(Data items)
__________
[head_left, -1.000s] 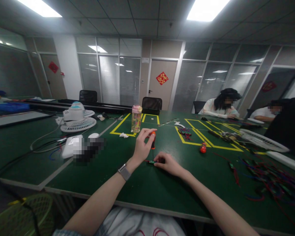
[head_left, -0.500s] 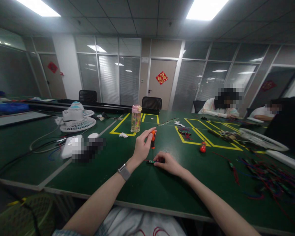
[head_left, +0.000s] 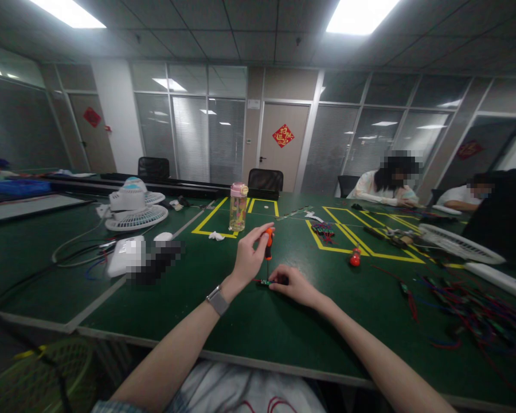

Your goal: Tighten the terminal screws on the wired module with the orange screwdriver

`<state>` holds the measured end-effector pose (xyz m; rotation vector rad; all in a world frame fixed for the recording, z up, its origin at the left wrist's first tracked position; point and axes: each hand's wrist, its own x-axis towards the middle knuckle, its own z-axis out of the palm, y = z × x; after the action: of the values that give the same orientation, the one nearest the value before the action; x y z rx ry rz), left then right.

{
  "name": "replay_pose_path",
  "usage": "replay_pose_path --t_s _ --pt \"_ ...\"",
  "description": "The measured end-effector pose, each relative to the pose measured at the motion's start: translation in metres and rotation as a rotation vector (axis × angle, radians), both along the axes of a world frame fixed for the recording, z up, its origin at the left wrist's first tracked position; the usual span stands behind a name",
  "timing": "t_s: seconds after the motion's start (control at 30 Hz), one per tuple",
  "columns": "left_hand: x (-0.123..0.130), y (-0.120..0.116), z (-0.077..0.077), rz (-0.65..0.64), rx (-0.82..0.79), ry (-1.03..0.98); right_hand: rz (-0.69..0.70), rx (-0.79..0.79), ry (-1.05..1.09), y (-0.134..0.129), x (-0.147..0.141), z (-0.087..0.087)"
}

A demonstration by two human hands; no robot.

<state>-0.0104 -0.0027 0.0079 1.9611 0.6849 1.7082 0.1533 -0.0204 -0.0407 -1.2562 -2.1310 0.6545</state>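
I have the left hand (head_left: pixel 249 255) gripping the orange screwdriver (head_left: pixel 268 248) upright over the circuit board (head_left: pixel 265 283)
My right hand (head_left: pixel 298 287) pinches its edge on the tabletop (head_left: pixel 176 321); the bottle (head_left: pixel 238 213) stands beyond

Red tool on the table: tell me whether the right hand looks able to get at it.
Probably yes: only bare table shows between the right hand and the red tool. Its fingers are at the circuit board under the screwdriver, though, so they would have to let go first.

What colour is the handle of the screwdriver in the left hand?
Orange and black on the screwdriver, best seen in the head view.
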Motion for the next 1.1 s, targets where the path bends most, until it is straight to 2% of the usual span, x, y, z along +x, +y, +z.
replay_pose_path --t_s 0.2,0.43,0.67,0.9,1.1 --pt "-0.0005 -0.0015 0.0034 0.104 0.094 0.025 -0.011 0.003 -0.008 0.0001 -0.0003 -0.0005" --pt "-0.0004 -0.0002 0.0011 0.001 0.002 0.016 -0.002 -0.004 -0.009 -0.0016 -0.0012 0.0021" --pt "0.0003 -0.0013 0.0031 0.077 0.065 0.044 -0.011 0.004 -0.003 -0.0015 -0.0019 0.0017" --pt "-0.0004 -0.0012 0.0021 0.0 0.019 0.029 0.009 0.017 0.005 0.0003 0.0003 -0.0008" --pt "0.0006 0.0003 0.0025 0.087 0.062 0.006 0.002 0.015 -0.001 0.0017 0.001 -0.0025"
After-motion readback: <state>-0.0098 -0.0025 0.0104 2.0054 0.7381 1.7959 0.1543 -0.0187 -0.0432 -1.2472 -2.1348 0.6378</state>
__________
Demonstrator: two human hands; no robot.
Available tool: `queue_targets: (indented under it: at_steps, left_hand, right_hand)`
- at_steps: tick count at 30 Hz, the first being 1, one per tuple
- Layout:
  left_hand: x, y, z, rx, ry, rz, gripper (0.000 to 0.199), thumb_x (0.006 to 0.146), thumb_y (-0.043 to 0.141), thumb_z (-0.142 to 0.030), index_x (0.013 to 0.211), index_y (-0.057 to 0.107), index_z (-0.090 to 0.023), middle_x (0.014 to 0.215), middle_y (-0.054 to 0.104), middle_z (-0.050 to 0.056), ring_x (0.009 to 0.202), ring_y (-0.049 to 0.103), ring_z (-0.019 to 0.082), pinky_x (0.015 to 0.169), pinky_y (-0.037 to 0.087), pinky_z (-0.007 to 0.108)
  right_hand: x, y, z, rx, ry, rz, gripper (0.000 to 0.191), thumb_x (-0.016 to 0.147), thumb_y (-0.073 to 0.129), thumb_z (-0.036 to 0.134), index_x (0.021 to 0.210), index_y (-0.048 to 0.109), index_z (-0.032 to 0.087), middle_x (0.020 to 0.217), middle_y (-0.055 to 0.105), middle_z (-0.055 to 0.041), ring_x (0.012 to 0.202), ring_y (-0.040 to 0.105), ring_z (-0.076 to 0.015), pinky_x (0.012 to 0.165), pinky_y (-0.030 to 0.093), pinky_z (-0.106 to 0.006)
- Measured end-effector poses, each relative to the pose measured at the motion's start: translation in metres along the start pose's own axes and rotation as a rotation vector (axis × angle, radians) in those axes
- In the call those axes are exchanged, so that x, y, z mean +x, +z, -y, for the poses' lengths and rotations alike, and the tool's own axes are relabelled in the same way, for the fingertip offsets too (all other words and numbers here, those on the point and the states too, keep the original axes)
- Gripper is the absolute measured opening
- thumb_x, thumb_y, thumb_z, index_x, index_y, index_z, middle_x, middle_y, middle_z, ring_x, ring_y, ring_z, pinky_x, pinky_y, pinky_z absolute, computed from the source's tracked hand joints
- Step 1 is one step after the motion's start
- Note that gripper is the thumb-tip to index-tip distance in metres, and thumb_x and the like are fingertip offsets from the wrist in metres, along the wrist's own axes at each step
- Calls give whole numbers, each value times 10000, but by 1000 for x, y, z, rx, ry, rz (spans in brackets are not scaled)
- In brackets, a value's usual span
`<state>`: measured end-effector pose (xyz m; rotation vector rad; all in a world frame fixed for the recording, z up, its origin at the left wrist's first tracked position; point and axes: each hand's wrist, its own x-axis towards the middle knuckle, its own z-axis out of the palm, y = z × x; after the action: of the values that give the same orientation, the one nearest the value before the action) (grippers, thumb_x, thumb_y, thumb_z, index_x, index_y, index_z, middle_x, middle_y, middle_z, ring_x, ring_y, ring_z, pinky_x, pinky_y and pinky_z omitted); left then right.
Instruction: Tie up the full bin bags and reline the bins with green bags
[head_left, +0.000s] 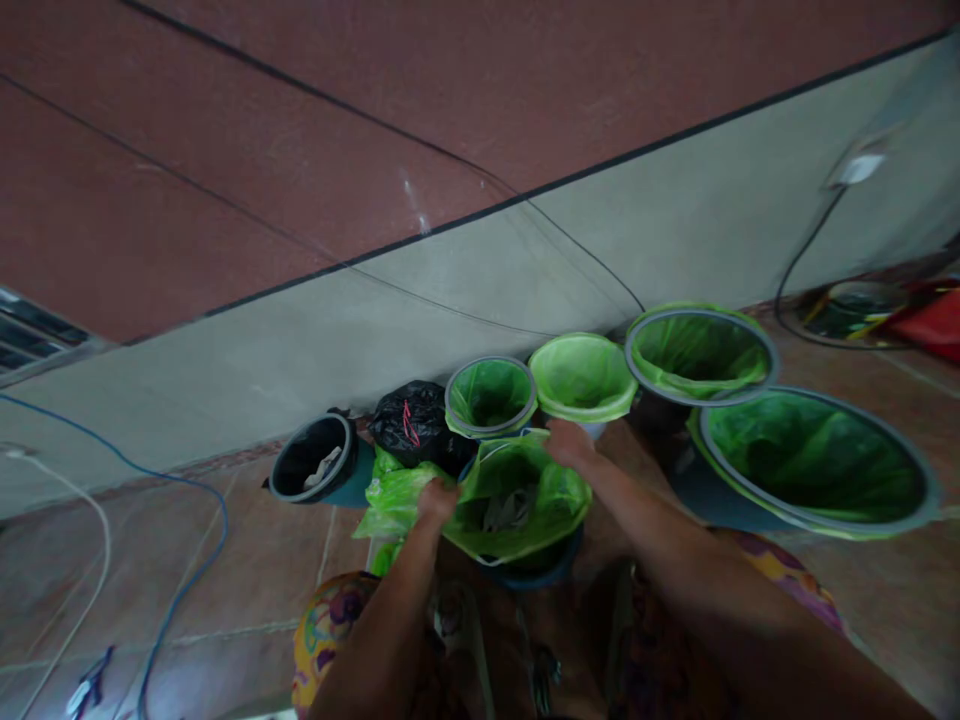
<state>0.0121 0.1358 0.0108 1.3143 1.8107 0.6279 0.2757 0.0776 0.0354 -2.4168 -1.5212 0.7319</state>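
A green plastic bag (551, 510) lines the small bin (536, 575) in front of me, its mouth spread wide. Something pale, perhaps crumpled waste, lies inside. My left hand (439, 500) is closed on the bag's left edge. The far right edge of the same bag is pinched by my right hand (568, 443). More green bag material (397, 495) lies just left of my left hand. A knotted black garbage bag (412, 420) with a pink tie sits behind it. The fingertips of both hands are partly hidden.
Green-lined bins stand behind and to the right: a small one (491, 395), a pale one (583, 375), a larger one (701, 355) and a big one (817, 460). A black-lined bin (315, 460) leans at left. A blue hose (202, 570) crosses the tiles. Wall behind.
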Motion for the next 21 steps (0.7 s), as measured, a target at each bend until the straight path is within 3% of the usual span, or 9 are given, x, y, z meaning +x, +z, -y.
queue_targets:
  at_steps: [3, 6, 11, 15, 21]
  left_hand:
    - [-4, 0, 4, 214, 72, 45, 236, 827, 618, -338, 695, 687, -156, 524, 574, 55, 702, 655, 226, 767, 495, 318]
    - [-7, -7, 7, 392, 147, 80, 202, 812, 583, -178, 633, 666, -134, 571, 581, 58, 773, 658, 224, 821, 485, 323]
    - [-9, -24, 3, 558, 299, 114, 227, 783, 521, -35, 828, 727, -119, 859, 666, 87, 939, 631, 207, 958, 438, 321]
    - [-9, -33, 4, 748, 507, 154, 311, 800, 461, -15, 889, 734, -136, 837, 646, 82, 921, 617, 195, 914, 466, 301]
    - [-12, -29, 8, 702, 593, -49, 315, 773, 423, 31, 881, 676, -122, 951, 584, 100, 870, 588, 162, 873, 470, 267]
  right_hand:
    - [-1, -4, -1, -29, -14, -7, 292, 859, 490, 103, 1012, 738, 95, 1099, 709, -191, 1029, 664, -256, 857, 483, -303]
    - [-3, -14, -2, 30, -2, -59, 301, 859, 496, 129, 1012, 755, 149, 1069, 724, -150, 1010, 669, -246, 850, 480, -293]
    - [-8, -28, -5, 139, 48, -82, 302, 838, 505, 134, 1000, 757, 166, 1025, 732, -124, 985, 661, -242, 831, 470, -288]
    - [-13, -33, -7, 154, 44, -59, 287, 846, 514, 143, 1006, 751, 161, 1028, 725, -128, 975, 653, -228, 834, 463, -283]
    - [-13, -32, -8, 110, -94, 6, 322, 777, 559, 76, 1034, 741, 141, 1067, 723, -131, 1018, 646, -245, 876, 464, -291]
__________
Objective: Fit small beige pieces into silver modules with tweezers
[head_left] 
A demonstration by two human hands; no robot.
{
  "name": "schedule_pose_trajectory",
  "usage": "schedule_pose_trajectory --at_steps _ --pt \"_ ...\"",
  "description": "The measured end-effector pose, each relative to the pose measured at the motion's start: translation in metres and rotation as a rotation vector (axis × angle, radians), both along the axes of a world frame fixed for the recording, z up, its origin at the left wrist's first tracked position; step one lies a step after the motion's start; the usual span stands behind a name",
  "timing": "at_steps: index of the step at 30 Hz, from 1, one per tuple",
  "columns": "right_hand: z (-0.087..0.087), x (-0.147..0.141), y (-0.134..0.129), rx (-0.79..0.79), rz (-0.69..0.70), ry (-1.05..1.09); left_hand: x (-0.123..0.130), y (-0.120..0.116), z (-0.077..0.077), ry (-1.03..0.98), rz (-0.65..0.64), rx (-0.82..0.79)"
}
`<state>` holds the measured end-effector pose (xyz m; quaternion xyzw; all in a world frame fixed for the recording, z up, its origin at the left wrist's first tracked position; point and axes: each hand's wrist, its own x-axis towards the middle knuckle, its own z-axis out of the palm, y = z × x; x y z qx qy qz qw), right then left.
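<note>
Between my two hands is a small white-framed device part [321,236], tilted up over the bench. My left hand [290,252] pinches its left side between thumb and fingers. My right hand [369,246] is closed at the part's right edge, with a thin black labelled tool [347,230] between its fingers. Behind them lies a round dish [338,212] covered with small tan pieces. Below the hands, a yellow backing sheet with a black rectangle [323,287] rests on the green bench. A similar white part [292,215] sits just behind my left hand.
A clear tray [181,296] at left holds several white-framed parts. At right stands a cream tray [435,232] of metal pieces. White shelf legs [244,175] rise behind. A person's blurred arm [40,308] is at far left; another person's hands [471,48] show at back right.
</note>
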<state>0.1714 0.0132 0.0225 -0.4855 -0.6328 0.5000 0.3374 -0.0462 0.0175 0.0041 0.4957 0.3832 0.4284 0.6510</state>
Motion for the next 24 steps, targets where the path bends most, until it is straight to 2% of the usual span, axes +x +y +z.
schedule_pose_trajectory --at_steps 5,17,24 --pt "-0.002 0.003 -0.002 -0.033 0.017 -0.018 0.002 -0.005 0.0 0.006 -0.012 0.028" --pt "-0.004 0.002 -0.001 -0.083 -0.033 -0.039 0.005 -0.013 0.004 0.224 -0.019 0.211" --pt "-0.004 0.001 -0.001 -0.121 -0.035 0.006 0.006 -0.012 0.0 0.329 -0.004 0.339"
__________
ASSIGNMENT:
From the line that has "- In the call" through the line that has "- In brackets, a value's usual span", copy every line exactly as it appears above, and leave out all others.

WRITTEN RESPONSE:
- In the call those axes are exchanged, so that x, y, z mean +x, +z, -y, for the poses' lengths and rotations alike, and the tool's own axes are relabelled in the same way, for the fingertip offsets too (all other words and numbers here, those on the point and the states too, keep the original axes)
- Gripper is the absolute measured opening
- thumb_x, thumb_y, thumb_z, index_x, index_y, index_z, middle_x, middle_y, middle_z, ring_x, ring_y, ring_z, pinky_x, pinky_y, pinky_z absolute, computed from the source's tracked hand joints
- Step 1 is one step after the motion's start
- Note that gripper is the thumb-tip to index-tip distance in metres, and thumb_x and the like are fingertip offsets from the wrist in metres, along the wrist's own axes at each step
- Calls give whole numbers, each value times 10000, but by 1000 for x, y, z, rx, ry, rz (spans in brackets are not scaled)
- In brackets, a value's usual span

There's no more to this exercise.